Pada suatu hari, ada umat yang mengutarakan perasaan sedihnya ketika mengikuti Misa di gereja. Alasannya, mengikuti Misa pada masa pandemi ini terasa kurang meriah karena lagu-lagu yang dinyanyikan sangat terbatas. Lantas, apakah keagungan dan kemeriahan Misa hanya tergantung
pada banyaknya nyanyian?
Hal penting yang harus disadari adalah memahami konteks situasi ketika merayakan Misa. Pada masa pandemi seperti ini, Misa yang dihadiri oleh umat hendaknya dilakukan dengan memperhatikan panduan perayaan liturgi dan peribadatan sebagaimana telah disusun oleh Gugus Tugas
Penanganan Dampak Covid-19 tingkat Keuskupan. Usulan lagu-lagu yang bisa dinyanyikan telah dipilih berdasarkan makna liturgi dan bagian pokok ritual yang terdapat di dalamnya. Instruksi tentang musik di dalam Liturgi (Musicam Sacram) Nomor 7 memberi penjelasan, “Dalam memilih bagian-bagian yang harus dinyanyikan, hendaknya diutamakan bagian-bagian yang sedari hakikatnya lebih penting, khususnya bagian-bagian yang harus dinyanyikan oleh imam atau pembantunya, dengan jawaban oleh umat; atau bagian-bagian yang harus dinyanyikan oleh imam dan umat secara bersama-sama.”

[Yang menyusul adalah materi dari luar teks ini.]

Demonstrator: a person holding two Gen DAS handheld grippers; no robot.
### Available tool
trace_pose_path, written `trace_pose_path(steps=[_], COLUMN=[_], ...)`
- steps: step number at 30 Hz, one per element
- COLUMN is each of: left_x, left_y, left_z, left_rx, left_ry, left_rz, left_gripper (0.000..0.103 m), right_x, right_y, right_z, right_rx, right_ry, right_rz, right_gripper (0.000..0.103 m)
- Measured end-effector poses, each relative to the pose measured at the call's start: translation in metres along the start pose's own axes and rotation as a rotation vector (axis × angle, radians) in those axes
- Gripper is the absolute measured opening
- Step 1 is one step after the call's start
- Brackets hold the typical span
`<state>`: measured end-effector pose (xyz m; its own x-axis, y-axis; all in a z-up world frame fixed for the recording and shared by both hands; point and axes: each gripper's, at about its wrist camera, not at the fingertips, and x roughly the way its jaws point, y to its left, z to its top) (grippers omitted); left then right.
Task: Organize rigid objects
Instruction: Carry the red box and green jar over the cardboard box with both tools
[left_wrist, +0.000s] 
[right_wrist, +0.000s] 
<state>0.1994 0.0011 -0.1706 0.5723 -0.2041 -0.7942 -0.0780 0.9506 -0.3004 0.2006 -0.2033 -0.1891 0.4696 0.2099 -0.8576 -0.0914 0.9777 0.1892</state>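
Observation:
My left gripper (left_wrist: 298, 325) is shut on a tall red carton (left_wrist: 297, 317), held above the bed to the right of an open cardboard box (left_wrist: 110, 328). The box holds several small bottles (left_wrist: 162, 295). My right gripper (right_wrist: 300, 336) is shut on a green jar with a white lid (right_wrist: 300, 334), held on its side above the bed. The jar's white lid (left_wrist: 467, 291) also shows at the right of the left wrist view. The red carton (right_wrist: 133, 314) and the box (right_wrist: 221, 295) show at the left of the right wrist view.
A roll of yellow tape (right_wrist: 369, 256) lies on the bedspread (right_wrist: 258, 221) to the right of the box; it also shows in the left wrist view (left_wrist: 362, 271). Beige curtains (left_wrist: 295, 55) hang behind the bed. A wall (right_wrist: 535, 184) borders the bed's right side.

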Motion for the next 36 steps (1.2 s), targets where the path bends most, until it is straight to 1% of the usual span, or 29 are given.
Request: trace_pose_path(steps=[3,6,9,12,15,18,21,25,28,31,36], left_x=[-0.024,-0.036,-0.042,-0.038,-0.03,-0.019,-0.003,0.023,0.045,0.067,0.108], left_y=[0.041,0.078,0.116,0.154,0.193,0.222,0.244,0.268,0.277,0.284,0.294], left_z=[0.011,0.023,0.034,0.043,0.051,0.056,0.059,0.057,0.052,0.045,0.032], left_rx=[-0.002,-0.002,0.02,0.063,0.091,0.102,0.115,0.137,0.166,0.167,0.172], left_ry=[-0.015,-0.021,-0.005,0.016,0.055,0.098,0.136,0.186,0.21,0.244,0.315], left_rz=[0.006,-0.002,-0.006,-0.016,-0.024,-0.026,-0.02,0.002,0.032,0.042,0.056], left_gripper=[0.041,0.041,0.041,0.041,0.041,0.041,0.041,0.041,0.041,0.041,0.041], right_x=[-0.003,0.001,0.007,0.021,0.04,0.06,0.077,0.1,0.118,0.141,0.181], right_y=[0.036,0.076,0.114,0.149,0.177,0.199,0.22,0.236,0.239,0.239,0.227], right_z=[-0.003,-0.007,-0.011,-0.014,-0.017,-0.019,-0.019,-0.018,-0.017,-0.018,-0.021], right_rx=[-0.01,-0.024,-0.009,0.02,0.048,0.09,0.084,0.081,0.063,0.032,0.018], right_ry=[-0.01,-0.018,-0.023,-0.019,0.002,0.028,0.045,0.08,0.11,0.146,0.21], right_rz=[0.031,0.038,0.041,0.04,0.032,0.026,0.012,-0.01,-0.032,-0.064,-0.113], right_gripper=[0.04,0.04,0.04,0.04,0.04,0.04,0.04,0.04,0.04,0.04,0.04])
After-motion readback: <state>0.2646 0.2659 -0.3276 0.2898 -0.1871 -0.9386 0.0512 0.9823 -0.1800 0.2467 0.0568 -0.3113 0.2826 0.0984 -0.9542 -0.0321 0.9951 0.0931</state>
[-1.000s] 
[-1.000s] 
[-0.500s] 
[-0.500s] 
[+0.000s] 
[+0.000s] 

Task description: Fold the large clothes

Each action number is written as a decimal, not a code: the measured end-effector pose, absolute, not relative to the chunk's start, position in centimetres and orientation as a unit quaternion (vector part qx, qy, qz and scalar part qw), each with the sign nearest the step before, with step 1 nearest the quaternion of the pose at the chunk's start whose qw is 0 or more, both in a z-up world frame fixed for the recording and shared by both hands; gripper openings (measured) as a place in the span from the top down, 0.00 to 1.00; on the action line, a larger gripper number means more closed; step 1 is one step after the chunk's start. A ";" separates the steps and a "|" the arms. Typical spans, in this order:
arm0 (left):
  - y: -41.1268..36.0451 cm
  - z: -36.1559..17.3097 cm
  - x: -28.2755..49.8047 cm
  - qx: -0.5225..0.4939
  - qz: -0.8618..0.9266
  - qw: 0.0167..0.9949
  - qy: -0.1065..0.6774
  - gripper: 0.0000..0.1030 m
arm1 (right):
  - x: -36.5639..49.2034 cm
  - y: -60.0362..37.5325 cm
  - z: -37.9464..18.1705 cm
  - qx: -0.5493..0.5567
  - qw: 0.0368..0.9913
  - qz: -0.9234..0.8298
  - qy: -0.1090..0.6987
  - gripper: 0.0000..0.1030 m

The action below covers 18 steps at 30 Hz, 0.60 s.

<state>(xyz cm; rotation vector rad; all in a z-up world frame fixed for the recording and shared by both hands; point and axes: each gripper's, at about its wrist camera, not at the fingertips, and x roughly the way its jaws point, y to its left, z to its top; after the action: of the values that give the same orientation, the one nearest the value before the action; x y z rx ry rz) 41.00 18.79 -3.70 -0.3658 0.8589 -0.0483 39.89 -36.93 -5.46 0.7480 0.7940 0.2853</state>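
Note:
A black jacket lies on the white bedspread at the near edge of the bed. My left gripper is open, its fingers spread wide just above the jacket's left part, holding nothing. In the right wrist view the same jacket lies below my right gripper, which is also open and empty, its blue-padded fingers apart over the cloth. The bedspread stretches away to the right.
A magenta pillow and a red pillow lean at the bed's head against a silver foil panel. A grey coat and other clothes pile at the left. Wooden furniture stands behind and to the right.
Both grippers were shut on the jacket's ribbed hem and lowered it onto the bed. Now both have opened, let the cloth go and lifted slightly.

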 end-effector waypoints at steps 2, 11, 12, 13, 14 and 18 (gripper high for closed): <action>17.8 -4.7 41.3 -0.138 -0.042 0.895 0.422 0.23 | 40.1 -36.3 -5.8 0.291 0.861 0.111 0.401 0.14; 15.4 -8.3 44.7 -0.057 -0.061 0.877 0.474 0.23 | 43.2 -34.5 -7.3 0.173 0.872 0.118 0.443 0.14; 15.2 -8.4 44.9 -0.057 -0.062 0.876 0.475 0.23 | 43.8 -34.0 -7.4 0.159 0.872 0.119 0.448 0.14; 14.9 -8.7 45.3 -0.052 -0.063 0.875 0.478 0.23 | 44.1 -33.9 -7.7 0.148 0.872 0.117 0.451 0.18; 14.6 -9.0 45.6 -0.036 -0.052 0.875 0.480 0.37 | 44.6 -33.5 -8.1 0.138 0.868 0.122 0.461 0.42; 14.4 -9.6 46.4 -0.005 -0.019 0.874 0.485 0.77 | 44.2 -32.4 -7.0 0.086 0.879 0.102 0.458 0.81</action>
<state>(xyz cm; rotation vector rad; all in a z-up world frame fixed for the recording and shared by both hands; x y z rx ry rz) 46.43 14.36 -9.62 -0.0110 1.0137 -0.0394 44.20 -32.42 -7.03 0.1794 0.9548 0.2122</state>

Merayakan Misa pada masa “new normal” menuntut kecerdasan liturgis dan kepekaan simbolis karena tidak semua unsur dalam Misa harus dinyanyikan. Keagungan dan kemeriahan Misa bisa diungkapkan melalui jawaban lantang pada saat dialog antara imam dan umat (aklamasi) maupun menyanyikan lagu yang sudah ditentukan selama perayaan berlangsung. Bukan pada banyaknya nyanyian, tetapi lebih pada kesiapan hati dan sikap doa yang pantas saat kita mengikuti perayaan Ekaristi.